Syariat mengenai sholat ghaib ini muncul ketika dahulu Rasulullah shallallahu alaihi wa sallam beberapa sahabat yang wafat dan jauh dari kota Madinah.

Pelaksanaan sholat ghaib sama saja dengan sholat jenazah hanya saja tidak dihadapan jenazahnya langsung.

Beberapa sahabat yang dulu dishalatkan oleh Rasulullah shallallahu alaihi wa sallam, diantaranya Najasi Raja dari Habasyah, Muawiyah bin Muawiyah al Laitsi, Zaid bin Harits, dan Ja’far bin Abi Thalib.

Ada beberapa perbedaan pendapat mengenai syariat sholat ghaib. Beberapa ulama memperbolehkan dilakukannya sholat ghaib dan sebagian lainnya menentang perihal syariat ini.

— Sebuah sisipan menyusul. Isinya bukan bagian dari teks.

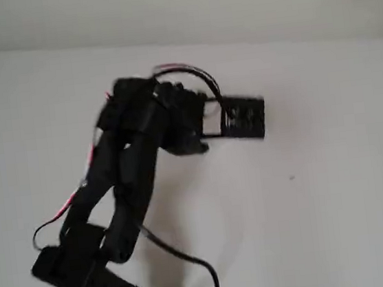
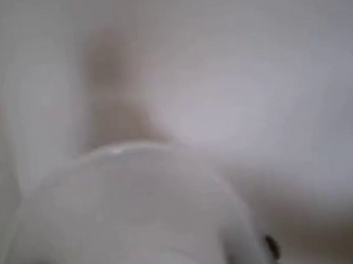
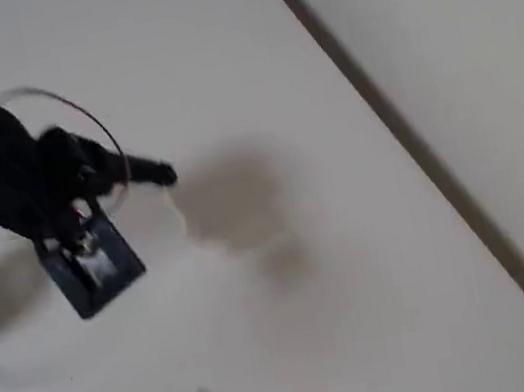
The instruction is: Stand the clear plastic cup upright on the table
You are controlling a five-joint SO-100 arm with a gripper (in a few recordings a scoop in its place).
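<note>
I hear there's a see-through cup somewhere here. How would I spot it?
Start from the wide white table, which the wrist view looks across from close up. The clear plastic cup sits in that view's lower middle, large and blurred. Unlike the plain surface around it, it shows a faint whitish curved rim and see-through walls.

The overhead view looks down on the table (image 1: 309,206), far edge at top. The fixed view looks down obliquely along that table edge (image 3: 405,140); both share the arm (image 1: 124,186). The wrist view sits very near, blurred.
</note>
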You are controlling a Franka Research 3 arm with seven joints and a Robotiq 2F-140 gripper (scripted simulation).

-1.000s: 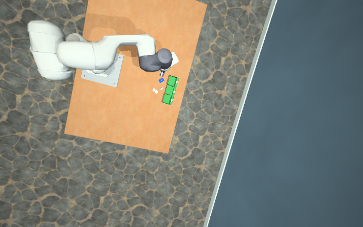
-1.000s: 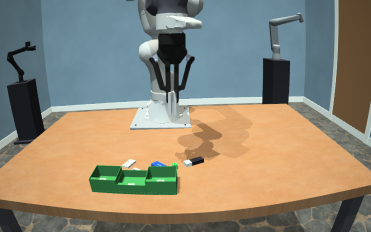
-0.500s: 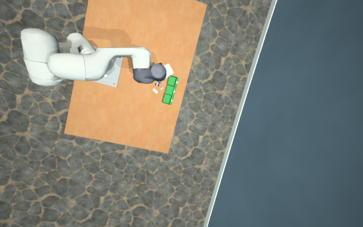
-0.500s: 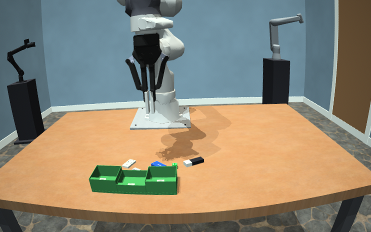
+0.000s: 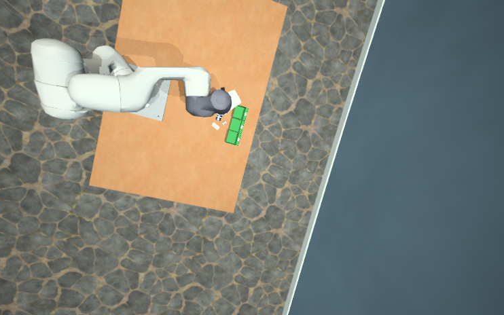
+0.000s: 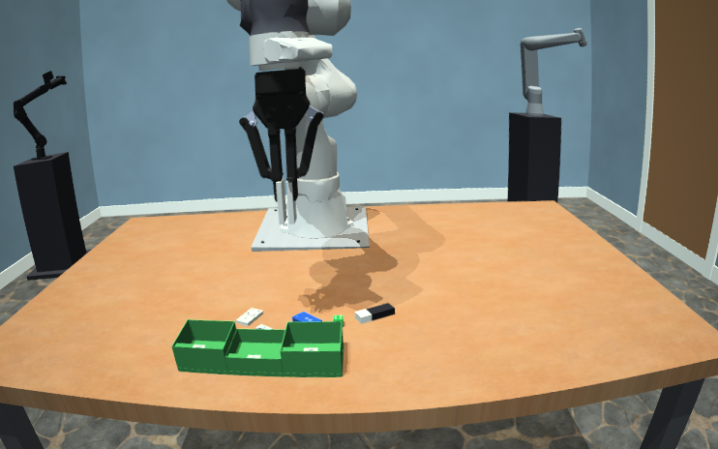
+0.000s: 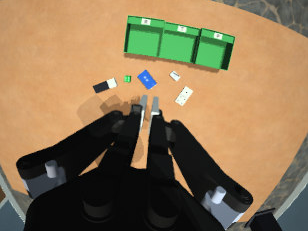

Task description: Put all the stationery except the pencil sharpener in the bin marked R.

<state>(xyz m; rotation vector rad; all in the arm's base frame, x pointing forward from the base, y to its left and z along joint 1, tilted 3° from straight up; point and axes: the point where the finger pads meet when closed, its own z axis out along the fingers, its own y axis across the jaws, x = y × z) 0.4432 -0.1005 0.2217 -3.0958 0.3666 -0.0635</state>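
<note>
A row of three joined green bins point(image 6: 258, 346) stands near the table's front edge; it also shows in the wrist view point(image 7: 179, 42) and from above point(image 5: 236, 125). Each bin carries a small white label that I cannot read. Behind the bins lie a black-and-white block point(image 6: 374, 313), a blue flat piece point(image 6: 306, 317), a tiny green piece point(image 6: 338, 318), a white oblong piece point(image 6: 249, 315) and a smaller white piece point(image 6: 263, 326). My gripper point(image 6: 285, 214) hangs high above the table, over the spot just behind these things, pointing down. Its fingers are shut with nothing between them point(image 7: 149, 102).
The arm's grey base plate point(image 6: 310, 234) sits at the back of the table. Two black pedestals with small arms stand on the floor behind the table, at the left point(image 6: 49, 212) and the right point(image 6: 533, 156).
</note>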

Namun kebanyakan ulama sepakat jika sholat ghaib boleh dilaksanakan bagi mayit yang berada di negeri laain dan belum ada yang menshalatkannya.

Demikian penjelasan kami mengenai Sholat Jenazah (Hukum, Syarat, Doa dan Tata Caranya). Semoga bermanfaat.